Intuit Revises Q2 Guidance

Zacks

Due to late tax legislation, budget and debt agreements, and the 17-day government shutdown, Intuit (INTU) has lowered its second-quarter 2014 guidance. The company now expects a tax-revenue shift to the third quarter.

Intuit expects second-quarter revenues to range between $775 and $780 million (previous guidance $890–$910 million). Non-GAAP earnings are expected in the range of 1 cent–2 cents (previous 25 cents–27 cents).

Due to the shift in revenues, the third-quarter forecast will now be higher than previous estimates.

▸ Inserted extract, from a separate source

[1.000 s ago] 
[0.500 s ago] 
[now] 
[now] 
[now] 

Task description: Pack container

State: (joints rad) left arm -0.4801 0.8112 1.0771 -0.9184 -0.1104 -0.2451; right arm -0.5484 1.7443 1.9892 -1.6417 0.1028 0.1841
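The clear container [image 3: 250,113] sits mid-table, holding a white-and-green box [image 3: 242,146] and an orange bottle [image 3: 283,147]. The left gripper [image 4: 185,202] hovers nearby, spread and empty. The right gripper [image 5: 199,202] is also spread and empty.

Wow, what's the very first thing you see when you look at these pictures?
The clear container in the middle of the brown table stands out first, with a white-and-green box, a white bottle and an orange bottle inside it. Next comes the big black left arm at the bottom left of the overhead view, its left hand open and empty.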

During the first-quarter earnings release, Intuit projected third-quarter revenues of $2.245 billion to $2.290 billion, with earnings of $3.25 to $3.30, reflecting seasonally strong third-quarter guidance.

Despite the company’s downward revision of its second-quarter forecasts, Intuit reiterated the fiscal 2014 outlook. For fiscal 2014, the company expects revenues in the range of $4.440 to $4.525 billion, representing 6.0% to 8.0% growth. The Zacks Consensus Estimate for the period is pegged at $4.49 billion.

Non-GAAP operating income is projected at $1.58–$1.61 billion, representing 7.0% to 10.0% growth. Non-GAAP earnings per share are expected to be between $3.52 and $3.60, reflecting 10.0% to 13.0% growth, significantly higher than the Zacks Consensus Estimate of $3.17 per share.

This is reflective of Intuit’s growing small and mid-sized business (SMB) exposure and the synergies from strategic acquisitions. The higher adoption rate of its cloud-based services and products is another positive factor. Moreover, the company’s accelerated share buyback program would aid the bottom line.

However, competition from leading payroll solution provider Paychex Inc. (PAYX) and Automatic Data Processing (ADP) in the SMB arena, seasonality of Intuit’s tax business and the ongoing uncertainty in the economy concern us.

Currently, Intuit has a Zacks Rank #3 (Hold). Investors may instead consider Lexmark International (LXK), which sports a Zacks Rank #1 (Strong Buy).